● Task description
Would you repeat the listing below exactly, with no pictures in it?
┄┄┄┄┄┄┄┄┄┄┄┄┄┄┄┄┄┄┄┄
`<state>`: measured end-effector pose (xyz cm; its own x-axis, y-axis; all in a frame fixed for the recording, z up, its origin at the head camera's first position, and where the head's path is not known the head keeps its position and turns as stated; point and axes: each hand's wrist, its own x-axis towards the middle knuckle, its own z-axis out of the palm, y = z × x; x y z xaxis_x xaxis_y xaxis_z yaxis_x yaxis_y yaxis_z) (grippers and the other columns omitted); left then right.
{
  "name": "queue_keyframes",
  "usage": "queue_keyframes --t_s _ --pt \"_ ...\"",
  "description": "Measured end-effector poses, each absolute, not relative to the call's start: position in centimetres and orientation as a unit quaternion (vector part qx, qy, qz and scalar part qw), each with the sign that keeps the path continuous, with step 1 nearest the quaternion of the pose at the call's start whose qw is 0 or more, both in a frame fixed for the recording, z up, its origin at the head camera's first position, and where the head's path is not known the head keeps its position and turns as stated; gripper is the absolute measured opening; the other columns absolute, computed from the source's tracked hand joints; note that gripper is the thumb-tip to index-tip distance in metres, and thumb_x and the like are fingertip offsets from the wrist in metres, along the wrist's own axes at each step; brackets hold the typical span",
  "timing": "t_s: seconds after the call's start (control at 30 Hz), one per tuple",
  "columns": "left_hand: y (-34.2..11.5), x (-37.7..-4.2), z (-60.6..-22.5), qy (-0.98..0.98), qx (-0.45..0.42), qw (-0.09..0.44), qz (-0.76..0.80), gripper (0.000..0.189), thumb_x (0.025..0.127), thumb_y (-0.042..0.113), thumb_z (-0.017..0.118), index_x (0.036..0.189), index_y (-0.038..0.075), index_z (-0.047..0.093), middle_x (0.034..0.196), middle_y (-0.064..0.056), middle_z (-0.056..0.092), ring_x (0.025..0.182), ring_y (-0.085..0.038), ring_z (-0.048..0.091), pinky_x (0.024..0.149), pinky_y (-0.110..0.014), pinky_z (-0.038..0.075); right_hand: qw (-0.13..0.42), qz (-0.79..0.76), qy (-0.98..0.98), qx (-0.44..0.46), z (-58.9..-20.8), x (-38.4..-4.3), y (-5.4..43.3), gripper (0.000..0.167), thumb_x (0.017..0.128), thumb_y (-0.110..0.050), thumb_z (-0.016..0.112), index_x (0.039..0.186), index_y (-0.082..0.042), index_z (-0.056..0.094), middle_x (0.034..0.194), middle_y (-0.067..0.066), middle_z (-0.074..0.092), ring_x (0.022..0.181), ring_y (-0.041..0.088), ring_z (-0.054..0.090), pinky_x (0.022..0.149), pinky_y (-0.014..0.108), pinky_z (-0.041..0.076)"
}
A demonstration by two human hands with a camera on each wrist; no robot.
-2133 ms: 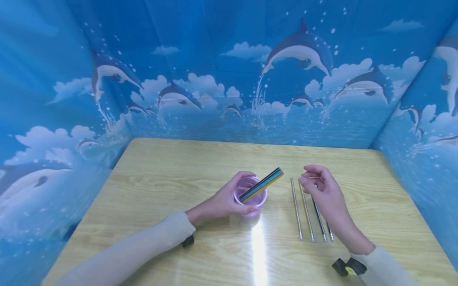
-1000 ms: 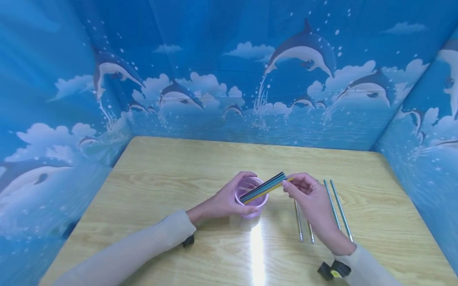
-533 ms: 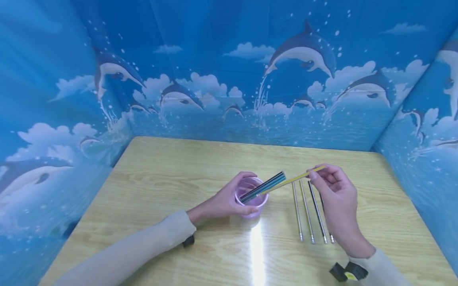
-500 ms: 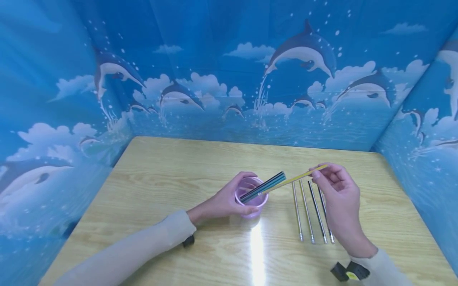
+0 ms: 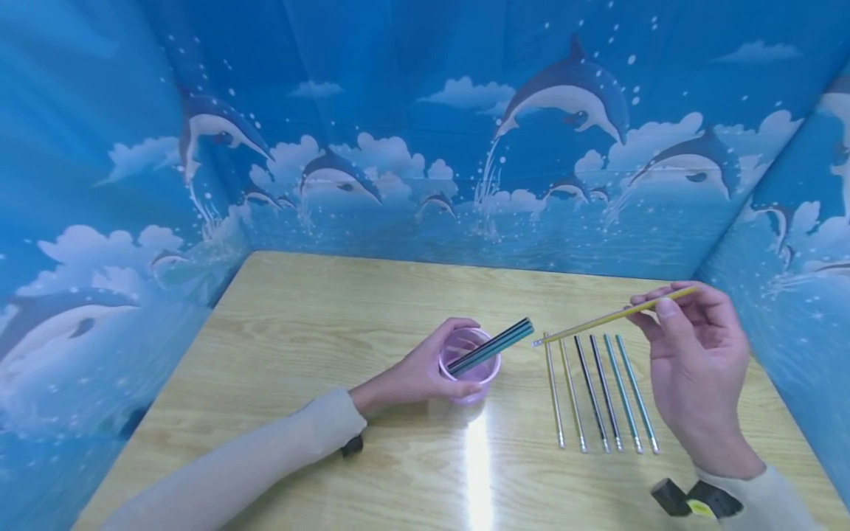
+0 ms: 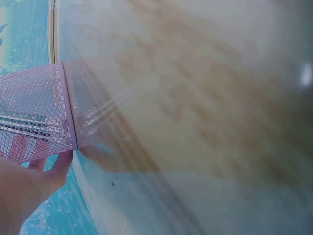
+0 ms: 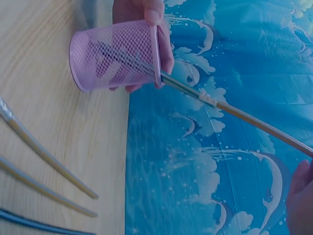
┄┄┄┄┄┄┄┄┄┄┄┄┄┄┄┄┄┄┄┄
● Answer section
`<state>`: measured end-effector pose (xyz cm; its own x-axis, y-axis; all in a frame fixed for the recording, z up, its origin at the head camera's first position, and where the head's path is not known the head keeps its position and turns as stated; point and axes: each hand's wrist, its own x-axis towards the middle knuckle, its own z-axis out of the palm, y = z × x; x y z xaxis_x xaxis_y xaxis_z yaxis_x yaxis_y yaxis_z) (grippers and the other columns omitted); left then right.
{
  "name": "queue_keyframes",
  "usage": "queue_keyframes --t_s _ --pt \"_ ...\"",
  "description": "Measured end-effector poses, each absolute, not relative to the call's start: position in centimetres and orientation as a unit quaternion (vector part qx, qy, qz and scalar part qw), each with the sign that keeps the path continuous, with step 1 nearest the quaternion of the pose at the call's start whose qw is 0 or more, both in a frame fixed for the recording, z up, its origin at the head camera's first position, and where the head's path is not known the head keeps its position and turns as stated; gripper is the absolute measured opening; the other columns absolute, computed from the source's tracked hand joints; note that gripper is the thumb-tip to index-tip distance in metres, and thumb_x and the like are fingertip offsets from the wrist in metres, along the wrist's own axes at each step; brackets hold the typical span",
  "timing": "t_s: seconds after the call's start (control at 30 Hz), one per tuple",
  "columns": "left_hand: y (-34.2..11.5), x (-37.7..-4.2), z (-60.6..-22.5), qy (-0.98..0.98), qx (-0.45..0.42), qw (-0.09..0.44), qz (-0.76..0.80), gripper (0.000..0.189), thumb_x (0.025..0.127), thumb_y (-0.042..0.113), thumb_z (-0.017..0.118), index_x (0.036..0.189), index_y (-0.038..0.075), index_z (-0.047..0.093), middle_x (0.034..0.196), middle_y (-0.064..0.056), middle_z (-0.056..0.092), ring_x (0.025..0.182), ring_y (-0.085..0.038), ring_z (-0.048..0.091), pinky_x (0.024..0.149), pinky_y (-0.110..0.014), pinky_z (-0.038..0.075); right_hand: qw (-0.13..0.42), qz (-0.79..0.76), qy (-0.98..0.98), qx (-0.44..0.46), z (-58.9..-20.8), x (-38.4..-4.3), y (-5.4..43.3), gripper (0.000..0.167), thumb_x (0.017..0.128), thumb_y (-0.110..0.050), thumb_z (-0.016..0.112), index_x (0.039..0.186), index_y (-0.082..0.042), index_z (-0.056..0.094), middle_x (0.034..0.194), middle_y (-0.067..0.066), middle_z (-0.074..0.092), ring_x (0.022..0.181), ring_y (-0.041..0.088), ring_z (-0.054..0.090), pinky_x (0.022..0.149), pinky_y (-0.014..0.108), pinky_z (-0.041..0.076)"
}
A demonstration by two human hands with a camera on each wrist; no robot.
-2133 ms: 
-1000 ms: 
-533 ms: 
-500 ms: 
+0 ms: 
+0 ms: 
+0 ms: 

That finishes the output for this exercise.